Overview of NeMo Retriever Text Reranking NIM#

NeMo Text Retriever NIM (Text Retriever NIM) APIs provide easy access to state-of-the-art models that are foundational building blocks for enterprise semantic search applications, delivering accurate answers quickly at scale. Developers can use these APIs to create robust copilots, chatbots, and AI assistants from start to finish. Text Retriever NIM models are built on the NVIDIA software platform, incorporating CUDA, TensorRT, and Triton to offer out-of-the-box GPU acceleration.

The following NeMo Retriever microservices provide superior natural language processing and understanding, boosting retrieval performance:

Text Embedding NIM - Boosts text question-answering retrieval performance, providing high-quality embeddings for many downstream NLP tasks.
Text Reranking NIM - Enhances the retrieval performance further with a fine-tuned reranker, finding the most relevant passages to provide as context when querying an LLM.

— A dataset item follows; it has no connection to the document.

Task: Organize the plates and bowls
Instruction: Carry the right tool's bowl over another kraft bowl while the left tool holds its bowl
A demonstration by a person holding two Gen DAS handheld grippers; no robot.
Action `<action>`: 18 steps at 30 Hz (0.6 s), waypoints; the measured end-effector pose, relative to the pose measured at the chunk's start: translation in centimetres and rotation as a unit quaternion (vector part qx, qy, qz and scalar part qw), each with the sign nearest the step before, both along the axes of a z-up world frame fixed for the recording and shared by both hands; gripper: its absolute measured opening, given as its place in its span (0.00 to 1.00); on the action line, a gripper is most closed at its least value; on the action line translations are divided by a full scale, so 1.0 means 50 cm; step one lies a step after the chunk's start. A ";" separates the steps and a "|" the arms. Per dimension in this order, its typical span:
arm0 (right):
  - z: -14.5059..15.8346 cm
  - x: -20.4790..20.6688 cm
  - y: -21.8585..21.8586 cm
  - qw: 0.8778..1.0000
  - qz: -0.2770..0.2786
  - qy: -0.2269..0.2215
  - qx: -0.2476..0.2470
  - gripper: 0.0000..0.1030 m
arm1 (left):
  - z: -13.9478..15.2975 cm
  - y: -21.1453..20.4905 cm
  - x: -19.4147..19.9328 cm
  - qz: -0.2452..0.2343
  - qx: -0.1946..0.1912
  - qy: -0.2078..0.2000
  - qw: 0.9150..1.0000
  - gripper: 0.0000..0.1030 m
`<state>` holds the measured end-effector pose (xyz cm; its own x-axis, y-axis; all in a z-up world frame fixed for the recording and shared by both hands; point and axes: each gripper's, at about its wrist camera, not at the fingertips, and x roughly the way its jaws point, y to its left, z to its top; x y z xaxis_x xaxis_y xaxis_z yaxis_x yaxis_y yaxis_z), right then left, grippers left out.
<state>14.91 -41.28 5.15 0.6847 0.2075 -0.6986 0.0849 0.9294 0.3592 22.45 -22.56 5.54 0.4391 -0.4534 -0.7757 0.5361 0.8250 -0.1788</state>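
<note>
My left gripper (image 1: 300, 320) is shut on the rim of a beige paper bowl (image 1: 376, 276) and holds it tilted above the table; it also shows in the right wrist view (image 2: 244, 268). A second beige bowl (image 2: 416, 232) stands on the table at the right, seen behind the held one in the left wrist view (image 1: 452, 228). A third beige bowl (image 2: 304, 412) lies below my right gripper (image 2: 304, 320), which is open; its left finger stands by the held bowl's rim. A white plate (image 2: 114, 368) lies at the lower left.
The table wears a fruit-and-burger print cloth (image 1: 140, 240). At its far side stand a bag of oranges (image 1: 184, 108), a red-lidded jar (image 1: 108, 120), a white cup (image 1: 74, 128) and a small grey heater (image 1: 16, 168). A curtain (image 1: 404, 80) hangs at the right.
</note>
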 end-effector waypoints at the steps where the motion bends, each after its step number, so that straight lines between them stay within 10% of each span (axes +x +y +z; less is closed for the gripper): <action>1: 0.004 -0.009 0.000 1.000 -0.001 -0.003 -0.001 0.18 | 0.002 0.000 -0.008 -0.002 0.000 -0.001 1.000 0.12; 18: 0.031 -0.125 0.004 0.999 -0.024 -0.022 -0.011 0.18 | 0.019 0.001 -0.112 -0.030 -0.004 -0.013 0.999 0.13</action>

The following diagram shows how Text Retriever NIM APIs can help a RAG-based application find relevant data based upon Q&A for an Enterprise purpose.

Text Reranking NIM#

NeMo Retriever Text Reranking NIM (Text Reranking NIM) reorders citations by how well they match a query. This is a key step in the retrieval process, especially when the retrieval pipeline involves citations from different datastores that each have their own algorithms for measuring similarity.

Architecture#

Each Text Reranking NIM packages a reranking model, such as NV-RerankQA-Mistral4B-v3, into a Docker container image. All Text Reranking NIM Docker containers are accelerated with NVIDIA TritonTM Inference Server and expose an API compatible with OpenAI’s API standard. Text Reranking NIM offer a fine-tuned, ready-to-use reranker based on Mistral 7B, with a reduced size of 3.5B parameters by using only half of the weights. For a full list of supported models, see Supported Matrix.

Note

We round up to the closest integer in our naming convention, so you might see mention of Mistral4B in other documentation and in URLs and filenames.

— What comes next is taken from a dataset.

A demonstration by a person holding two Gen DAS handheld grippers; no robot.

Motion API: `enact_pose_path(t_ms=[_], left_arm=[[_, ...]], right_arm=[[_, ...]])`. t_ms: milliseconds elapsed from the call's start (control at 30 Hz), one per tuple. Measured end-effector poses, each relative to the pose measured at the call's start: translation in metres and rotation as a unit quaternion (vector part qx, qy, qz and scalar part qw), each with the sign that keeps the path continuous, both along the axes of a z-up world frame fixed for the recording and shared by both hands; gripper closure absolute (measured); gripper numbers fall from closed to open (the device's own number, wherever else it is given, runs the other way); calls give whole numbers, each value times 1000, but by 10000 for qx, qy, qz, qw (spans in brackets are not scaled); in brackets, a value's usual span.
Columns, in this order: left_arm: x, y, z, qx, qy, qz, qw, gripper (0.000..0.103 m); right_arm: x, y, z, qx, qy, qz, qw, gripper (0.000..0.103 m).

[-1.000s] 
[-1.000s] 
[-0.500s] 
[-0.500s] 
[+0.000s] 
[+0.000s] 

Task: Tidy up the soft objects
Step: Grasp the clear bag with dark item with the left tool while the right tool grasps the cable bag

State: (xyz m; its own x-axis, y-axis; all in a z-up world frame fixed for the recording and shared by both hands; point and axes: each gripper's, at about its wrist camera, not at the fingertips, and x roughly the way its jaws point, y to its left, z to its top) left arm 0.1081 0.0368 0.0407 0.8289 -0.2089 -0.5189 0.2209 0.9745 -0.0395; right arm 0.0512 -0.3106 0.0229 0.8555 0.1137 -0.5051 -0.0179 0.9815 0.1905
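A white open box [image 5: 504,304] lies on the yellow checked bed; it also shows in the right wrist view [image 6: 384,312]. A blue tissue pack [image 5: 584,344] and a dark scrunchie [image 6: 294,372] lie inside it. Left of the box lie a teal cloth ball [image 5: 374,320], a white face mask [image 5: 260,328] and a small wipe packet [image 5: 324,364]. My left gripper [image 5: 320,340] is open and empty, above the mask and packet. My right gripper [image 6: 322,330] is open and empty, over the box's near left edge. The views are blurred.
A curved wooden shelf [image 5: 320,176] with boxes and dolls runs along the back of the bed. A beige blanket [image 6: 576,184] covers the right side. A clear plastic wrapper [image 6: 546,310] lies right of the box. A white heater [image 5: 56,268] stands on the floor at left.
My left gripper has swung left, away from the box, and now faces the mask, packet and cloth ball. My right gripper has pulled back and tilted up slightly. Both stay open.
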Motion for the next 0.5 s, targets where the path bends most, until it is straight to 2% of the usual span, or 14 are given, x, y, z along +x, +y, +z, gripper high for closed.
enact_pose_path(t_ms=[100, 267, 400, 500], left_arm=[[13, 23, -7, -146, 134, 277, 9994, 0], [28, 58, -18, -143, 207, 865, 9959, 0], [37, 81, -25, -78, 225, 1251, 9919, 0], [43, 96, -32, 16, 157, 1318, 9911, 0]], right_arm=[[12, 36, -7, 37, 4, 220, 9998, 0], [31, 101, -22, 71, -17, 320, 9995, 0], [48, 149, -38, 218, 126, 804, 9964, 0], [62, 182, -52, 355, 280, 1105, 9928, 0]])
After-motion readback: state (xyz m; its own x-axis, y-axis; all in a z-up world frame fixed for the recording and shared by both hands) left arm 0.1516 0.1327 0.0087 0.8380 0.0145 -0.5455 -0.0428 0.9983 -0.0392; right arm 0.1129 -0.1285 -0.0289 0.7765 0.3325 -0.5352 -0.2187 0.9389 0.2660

Enterprise-Ready Features#

Text Reranking NIM comes with enterprise-ready features, such as a high-performance inference server, flexible integration, and enterprise-grade security.

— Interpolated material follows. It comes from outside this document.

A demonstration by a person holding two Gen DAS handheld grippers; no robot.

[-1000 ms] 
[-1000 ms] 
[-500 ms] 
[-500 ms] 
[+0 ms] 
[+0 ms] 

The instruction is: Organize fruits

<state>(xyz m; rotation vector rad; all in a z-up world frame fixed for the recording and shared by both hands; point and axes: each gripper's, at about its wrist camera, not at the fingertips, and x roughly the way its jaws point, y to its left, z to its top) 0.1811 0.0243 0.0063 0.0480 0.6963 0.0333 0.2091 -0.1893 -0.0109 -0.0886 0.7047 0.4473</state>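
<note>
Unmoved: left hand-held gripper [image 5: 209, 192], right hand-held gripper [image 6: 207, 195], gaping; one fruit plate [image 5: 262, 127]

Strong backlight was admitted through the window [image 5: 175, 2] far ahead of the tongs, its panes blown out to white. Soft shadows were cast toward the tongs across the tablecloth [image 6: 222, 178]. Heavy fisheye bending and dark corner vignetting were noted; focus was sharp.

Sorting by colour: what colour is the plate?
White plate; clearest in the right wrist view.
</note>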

High Performance: Text Reranking NIM is optimized for high-performance deep learning inference with NVIDIA TensorRT^TM and NVIDIA Triton^TM Inference Server.
Scalable Deployment: Text Reranking NIMseamlessly scales from a few users to millions.
Flexible Integration: Text Reranking NIM can be easily incorporated into existing data pipelines and applications. Developers are provided with an OpenAI-compatible API in addition to custom NVIDIA extensions.
Enterprise-Grade Security: Text Reranking NIM comes with security features such as the use of safetensors, continuous patching of CVEs, and constant monitoring with our internal penetration tests.

Trade-Offs#

Reranking is essential in hybrid retrieval situations, as it helps to combine results from different sources of data when there is no easy way to merge them. In a hybrid pipeline with multiple sources of retrieved documents, this becomes evident as a dense nearest neighbor search uses a score like cosine similarity, whereas a sparse retriever like Elasticsearch might use BM25 scores. Given the disparity in scoring scales, a simple reordering based on them alone is not enough to ensure optimal relevance.

Pipeline	Avg recall@5
Dense	0.5699
Dense + Reranking	0.7070
Dense + Sparse	0.5856
Dense + Sparse + Reranking	0.7137

The above table shows that reranking improves recall not only when combining data sources, but also when only using a single datastore. For those experiments, the datastores have a top_k of 100. Ave recall@5 is an average of scores across FiQA, HotpotQA, BEIR, NQ, and TechQA.

In exchange for that improvement, the trade-off is increased cost and latency. On an H100, reranking 500 passages will cost ~1,750ms.